» YOUR ASSIGNMENT:
Repeat the listing below word for word, stopping after the line that contains "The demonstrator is".

» DATA BELOW:
------------------------------------------------------------------------

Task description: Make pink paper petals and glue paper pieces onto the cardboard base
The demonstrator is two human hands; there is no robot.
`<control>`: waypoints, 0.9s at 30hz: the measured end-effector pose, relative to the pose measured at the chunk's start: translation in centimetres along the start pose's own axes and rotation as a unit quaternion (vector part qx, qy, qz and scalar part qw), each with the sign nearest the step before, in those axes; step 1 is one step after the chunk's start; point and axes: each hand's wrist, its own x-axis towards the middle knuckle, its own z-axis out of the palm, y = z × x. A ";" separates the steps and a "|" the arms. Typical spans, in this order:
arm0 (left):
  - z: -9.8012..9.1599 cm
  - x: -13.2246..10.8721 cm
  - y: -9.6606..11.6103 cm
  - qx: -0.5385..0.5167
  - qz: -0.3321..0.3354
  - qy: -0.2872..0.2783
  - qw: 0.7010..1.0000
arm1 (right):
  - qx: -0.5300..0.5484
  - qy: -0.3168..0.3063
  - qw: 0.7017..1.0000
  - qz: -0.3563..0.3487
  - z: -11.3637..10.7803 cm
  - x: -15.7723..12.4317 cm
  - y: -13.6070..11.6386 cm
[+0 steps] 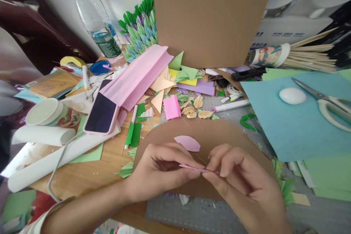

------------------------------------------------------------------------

» EXERCISE RESULT:
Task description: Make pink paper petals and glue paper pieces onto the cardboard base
The demonstrator is two human hands; there is no robot.

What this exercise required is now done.